Çubuklu Ressam Fatma TIKNAZ (61) ilk ‘Kişisel Resim Sergi’sini Bekir ağalar Konağı’nda açtı.

Şuayip YAMAN

Çubuk'ta yaşayan ve doktor tavsiyesiyle aldığı eğitimle resim yapmaya başlayan ev kadını Fatma TIKNAZ 61 yaşında ilk kişisel sergisini açtı.

 

Yaklaşık 5 yıl önce bazı şikâyetleri üzerine gittiği hastanede yapılan tetkik ve doktor muayenesinde Fatma TIKNAZ'ın herhangi bir sağlık sorununun bulunmadığı tespit edildi.

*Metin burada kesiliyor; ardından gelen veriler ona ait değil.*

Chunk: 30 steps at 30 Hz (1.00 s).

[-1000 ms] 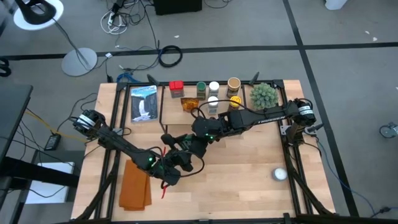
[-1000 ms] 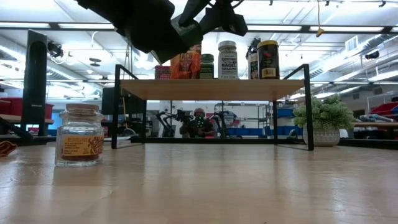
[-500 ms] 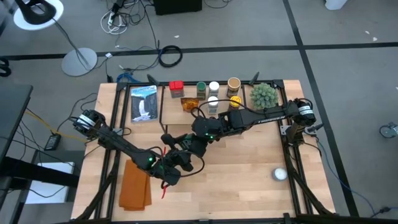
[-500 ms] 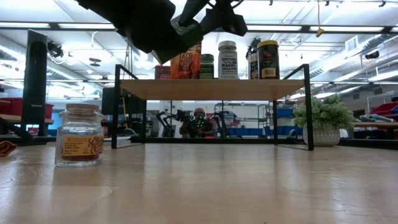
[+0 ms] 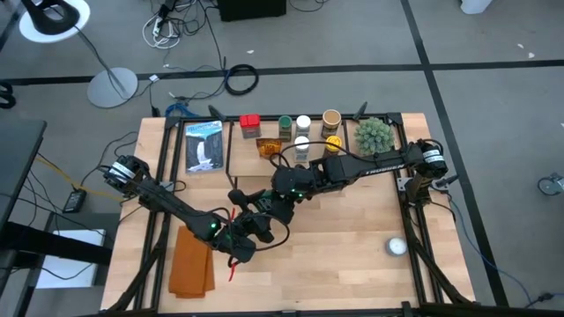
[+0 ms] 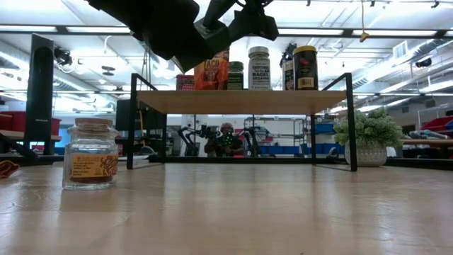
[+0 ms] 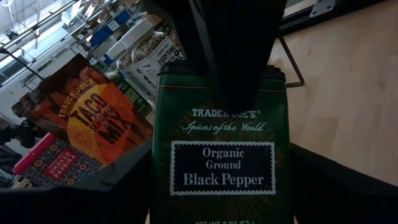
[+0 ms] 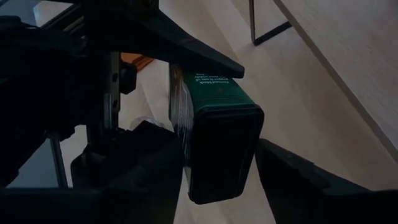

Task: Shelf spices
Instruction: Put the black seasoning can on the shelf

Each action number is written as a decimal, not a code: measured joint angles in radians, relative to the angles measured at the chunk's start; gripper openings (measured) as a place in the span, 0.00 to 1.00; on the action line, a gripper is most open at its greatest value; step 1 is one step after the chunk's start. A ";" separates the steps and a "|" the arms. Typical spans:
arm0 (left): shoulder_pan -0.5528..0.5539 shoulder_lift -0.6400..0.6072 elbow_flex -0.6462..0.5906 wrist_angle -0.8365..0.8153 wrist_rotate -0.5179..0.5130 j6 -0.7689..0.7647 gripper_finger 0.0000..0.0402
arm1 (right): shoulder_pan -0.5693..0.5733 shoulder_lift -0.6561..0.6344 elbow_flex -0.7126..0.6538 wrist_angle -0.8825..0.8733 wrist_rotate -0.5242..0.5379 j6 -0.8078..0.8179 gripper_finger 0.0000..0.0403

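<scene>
High view is showing both arms meeting over the middle of the desk (image 5: 352, 238), on the near side of the shelf (image 6: 241, 101). Honestly nothing is changing: over the last second neither arm is budging at all. The left gripper (image 5: 251, 220) and the right gripper (image 5: 278, 204) are sitting nose to nose, and the wrist cameras are showing why: a green black pepper tin (image 7: 221, 162) is hanging between them, up off the desk. From what I'm seeing, both grippers are clamped on that tin at once, the left around its sides and the right over its top. I'm reading this as a handoff that's stalling halfway, so the tin isn't getting any closer to the shelf yet. Meanwhile several spices (image 6: 259, 68) are already standing up there, and a tan-lidded jar (image 6: 90, 154) is waiting on the desk, nearer than the shelf's left end.
</scene>
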 joint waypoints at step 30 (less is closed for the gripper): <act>-0.020 0.000 0.000 -0.001 -0.018 -0.002 0.74 | 0.006 -0.038 -0.001 -0.047 0.062 -0.016 0.67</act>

Doktoru TIKNAZ' a şikâyetlerinin psikolojik olabileceğini belirterek, resim yapması tavsiyesinde bulunmuş, katıldığı Aile Yaşam Merkezi’ndeki kursta kısa sürede önce resim tekniğini öğrenmiş, resim çalışmaları sonucunda da hem hastalıktan kurtulmuş, hem de çok güzel eserler ortaya koymuş. Bugüne kadar 70'in üzerinde yağlı boya tablo yaparak, yakınlarıma hediye etmiş...

 

Eserlerinin büyük bölümünü çevresindekilere armağan eden Tıknaz, hocaları ve arkadaşlarının önerisi üzerine Tarihi Bekir Ağlar Konağı Çubuk Şehir Müzesi Sergi Salonu'nda açtığı ilk kişisel sergisinde resimlerini daha geniş kitlelerin beğenisine sunmanın mutluluğunu yaşıyor. Ressam Fatma TIKNAZ; “Resim Çocukluk Hayalimdi”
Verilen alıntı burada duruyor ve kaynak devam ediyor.